Only the lines below from the one containing "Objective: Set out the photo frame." through the one containing "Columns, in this" belong in the answer, repeated exactly and without pictures.
+===+
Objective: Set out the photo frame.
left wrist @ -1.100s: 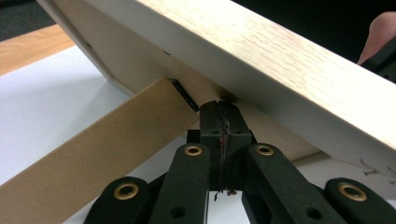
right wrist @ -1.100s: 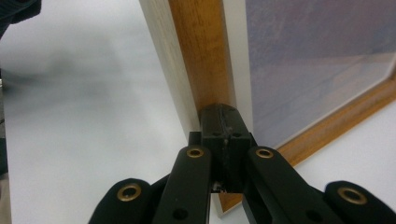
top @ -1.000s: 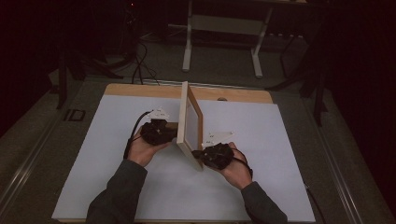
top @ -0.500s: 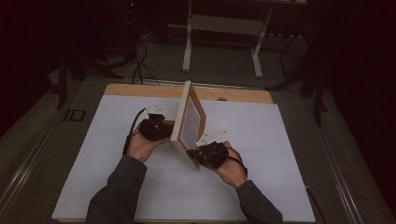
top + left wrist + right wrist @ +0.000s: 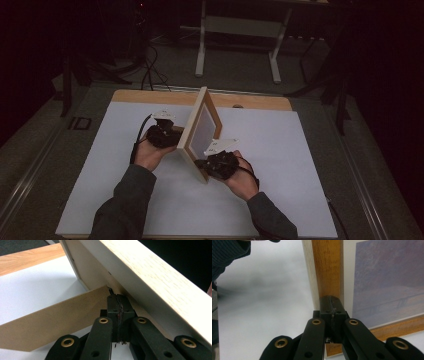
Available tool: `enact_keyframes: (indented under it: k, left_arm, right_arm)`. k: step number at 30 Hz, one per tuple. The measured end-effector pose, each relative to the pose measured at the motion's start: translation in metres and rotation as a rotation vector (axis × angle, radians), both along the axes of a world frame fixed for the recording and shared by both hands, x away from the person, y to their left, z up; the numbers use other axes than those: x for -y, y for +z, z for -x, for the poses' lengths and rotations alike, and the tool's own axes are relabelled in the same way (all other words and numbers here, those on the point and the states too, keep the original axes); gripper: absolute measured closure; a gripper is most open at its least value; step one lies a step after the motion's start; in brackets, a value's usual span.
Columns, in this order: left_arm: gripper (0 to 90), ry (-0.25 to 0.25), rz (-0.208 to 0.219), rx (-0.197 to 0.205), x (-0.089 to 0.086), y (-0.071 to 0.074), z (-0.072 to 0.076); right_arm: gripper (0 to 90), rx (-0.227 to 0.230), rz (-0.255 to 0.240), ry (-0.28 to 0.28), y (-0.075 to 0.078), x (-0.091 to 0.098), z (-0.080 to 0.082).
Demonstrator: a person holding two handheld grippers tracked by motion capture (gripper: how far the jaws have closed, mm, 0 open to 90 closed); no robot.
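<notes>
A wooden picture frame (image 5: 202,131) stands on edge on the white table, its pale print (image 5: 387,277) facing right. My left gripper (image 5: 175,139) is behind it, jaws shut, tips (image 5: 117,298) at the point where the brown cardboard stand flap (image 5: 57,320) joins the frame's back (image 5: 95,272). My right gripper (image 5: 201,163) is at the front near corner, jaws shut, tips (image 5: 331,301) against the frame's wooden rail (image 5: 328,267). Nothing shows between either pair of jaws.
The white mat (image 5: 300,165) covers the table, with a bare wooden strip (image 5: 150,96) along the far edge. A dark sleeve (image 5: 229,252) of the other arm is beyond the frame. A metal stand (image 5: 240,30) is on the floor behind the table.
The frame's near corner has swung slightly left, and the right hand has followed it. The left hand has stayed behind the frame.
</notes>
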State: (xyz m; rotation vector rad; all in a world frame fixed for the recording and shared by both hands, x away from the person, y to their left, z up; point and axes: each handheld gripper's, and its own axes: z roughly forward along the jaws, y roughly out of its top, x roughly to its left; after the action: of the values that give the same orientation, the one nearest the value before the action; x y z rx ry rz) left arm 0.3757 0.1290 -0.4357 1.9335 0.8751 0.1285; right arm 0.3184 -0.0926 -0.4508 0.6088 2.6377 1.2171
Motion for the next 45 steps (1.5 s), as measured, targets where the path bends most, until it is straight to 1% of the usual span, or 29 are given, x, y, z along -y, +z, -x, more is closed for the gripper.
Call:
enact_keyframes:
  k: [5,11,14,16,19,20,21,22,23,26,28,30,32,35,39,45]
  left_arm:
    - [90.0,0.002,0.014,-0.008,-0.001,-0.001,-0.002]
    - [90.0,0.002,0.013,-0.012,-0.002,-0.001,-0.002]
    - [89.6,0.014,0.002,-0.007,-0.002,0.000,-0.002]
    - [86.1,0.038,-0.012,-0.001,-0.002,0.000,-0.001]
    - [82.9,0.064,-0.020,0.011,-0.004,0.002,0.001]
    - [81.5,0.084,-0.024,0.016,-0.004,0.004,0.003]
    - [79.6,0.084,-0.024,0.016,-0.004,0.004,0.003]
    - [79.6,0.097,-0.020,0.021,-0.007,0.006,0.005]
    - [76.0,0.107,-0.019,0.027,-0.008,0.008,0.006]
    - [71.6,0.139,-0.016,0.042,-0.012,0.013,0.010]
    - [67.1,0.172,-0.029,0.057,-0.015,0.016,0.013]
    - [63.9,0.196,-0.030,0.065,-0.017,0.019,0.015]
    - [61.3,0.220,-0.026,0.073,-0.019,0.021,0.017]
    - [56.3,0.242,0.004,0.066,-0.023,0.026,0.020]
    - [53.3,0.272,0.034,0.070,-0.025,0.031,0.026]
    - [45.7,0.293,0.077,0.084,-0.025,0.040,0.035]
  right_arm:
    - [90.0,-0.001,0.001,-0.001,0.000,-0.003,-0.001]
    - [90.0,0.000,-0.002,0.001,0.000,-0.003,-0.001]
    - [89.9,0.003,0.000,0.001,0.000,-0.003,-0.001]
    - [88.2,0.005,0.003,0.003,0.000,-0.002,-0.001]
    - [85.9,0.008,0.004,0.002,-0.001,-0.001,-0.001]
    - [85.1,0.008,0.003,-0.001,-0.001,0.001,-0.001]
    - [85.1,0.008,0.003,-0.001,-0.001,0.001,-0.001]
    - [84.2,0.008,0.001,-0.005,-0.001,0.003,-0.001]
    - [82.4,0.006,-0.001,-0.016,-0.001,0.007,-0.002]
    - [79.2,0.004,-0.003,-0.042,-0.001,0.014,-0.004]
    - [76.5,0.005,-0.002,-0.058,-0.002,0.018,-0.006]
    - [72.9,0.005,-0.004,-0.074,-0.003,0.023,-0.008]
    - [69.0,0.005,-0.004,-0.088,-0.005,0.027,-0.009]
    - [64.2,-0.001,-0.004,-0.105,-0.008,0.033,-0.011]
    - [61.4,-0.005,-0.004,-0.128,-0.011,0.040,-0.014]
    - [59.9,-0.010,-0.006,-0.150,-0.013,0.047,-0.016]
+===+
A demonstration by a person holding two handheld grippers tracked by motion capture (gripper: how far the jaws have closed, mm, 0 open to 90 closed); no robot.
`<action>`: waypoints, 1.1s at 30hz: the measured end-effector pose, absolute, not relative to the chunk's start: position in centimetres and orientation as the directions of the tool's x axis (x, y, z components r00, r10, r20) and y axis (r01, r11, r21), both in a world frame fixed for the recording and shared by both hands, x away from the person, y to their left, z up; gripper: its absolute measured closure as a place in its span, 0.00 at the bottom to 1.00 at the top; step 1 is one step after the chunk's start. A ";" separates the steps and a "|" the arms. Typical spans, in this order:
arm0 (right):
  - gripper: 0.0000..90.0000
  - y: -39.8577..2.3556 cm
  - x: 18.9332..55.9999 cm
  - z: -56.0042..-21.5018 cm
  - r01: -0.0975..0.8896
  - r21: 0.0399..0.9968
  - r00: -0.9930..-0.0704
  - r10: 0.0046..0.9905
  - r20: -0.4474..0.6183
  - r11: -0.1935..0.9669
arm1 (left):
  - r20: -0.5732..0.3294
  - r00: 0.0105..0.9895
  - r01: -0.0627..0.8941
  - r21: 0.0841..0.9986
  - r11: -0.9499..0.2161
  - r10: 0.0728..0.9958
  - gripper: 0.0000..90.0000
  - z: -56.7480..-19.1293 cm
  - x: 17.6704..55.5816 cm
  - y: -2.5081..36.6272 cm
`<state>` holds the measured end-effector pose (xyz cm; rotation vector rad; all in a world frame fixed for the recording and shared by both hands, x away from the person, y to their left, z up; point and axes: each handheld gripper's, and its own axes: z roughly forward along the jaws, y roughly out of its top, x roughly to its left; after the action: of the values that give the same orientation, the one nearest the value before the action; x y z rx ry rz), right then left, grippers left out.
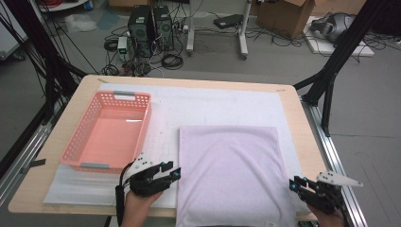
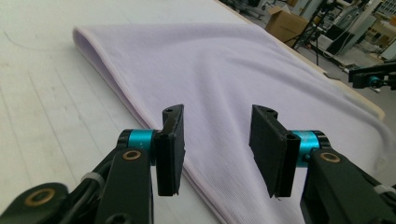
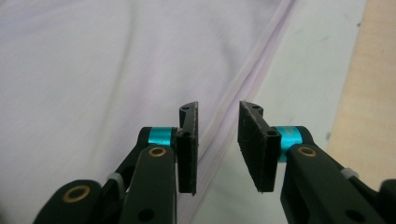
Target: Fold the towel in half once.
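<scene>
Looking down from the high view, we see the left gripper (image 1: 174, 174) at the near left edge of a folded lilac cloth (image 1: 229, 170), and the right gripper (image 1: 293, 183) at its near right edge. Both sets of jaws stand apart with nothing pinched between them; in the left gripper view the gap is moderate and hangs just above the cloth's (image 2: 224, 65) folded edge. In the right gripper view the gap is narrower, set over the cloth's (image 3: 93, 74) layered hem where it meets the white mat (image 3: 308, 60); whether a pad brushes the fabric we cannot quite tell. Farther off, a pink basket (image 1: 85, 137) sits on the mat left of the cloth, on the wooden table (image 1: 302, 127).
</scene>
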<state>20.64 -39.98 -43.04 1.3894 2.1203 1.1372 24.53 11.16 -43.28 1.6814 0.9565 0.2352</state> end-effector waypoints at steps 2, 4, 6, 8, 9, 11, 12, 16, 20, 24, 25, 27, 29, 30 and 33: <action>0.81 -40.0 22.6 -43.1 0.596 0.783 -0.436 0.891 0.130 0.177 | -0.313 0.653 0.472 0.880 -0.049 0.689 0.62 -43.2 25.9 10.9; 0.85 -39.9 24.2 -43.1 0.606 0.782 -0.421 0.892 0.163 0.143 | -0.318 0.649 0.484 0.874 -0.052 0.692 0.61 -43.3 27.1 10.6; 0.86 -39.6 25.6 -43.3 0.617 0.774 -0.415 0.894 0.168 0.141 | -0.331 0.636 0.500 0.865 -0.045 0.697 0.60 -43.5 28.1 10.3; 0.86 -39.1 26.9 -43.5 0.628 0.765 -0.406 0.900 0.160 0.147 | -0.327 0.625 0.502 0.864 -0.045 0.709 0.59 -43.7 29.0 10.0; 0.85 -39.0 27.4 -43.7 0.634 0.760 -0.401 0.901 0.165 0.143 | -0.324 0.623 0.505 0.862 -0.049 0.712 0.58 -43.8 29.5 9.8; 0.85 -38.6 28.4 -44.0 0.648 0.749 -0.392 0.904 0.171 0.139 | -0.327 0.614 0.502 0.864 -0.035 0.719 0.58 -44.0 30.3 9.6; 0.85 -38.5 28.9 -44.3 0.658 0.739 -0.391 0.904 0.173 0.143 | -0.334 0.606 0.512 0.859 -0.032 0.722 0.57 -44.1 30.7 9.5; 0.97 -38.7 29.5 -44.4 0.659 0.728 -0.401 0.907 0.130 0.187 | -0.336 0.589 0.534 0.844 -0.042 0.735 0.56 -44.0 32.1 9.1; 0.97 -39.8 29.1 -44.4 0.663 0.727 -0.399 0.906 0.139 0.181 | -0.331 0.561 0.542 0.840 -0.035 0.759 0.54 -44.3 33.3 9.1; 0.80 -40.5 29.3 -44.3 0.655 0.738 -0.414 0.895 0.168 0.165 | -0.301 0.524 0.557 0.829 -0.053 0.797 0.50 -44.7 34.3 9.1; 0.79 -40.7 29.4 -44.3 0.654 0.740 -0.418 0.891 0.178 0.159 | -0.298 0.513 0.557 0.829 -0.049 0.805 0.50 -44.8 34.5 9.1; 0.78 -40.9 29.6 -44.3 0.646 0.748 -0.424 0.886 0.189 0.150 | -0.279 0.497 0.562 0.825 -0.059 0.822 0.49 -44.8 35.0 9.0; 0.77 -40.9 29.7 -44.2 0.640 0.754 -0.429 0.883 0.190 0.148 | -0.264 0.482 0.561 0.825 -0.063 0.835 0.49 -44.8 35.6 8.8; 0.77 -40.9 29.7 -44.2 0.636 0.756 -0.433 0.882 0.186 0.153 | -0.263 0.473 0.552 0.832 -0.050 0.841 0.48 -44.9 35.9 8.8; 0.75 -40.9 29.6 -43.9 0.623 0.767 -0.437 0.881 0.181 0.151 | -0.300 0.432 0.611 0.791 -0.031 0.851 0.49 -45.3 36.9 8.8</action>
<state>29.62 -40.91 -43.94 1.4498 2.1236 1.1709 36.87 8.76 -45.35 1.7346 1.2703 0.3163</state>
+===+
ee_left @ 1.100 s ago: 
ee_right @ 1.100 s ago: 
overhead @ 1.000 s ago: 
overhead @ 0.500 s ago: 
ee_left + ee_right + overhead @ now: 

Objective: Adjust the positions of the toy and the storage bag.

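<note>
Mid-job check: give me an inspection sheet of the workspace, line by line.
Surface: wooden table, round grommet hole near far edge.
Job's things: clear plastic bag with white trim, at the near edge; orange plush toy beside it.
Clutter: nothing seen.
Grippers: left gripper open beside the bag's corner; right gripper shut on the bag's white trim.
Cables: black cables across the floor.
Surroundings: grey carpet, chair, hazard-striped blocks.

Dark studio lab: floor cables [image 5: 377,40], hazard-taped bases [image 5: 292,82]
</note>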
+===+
**Output of the task**
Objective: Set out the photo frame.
left wrist @ -1.100s: 
right wrist @ -1.100s: 
top @ -1.000s: 
top @ -0.500s: 
top + left wrist + right wrist @ +0.000s: 
Available tool: `enact_keyframes: (indented under it: k, left_arm, right_arm)`. k: step number at 30 Hz, one per tuple. The measured end-effector pose, each relative to the pose measured at the motion's start: translation in metres and rotation as a rotation vector (axis × angle, radians), both along the axes of a world frame fixed for the recording and shared by both hands, x away from the person, y to their left, z up; the numbers use other axes than those: x for -y, y for +z, z for -x, for the poses' lengths and rotations alike, and the tool's own axes are relabelled in the same way (all other words and numbers here, those on the point and the states too, keep the original axes); gripper: absolute measured closure; a gripper is most open at its least value; step one lies a step after the motion's start; in brackets, a value's usual span.
Columns, in this order: left_arm: gripper (0 to 90), ry (-0.25 to 0.25), rz (-0.208 to 0.219), rx (-0.197 to 0.205), x (-0.089 to 0.086), y (-0.071 to 0.074), z (-0.072 to 0.076); right_arm: gripper (0 to 90), rx (-0.227 to 0.230), rz (-0.255 to 0.240), ry (-0.28 to 0.28), y (-0.075 to 0.078), x (-0.091 to 0.098), z (-0.080 to 0.082).

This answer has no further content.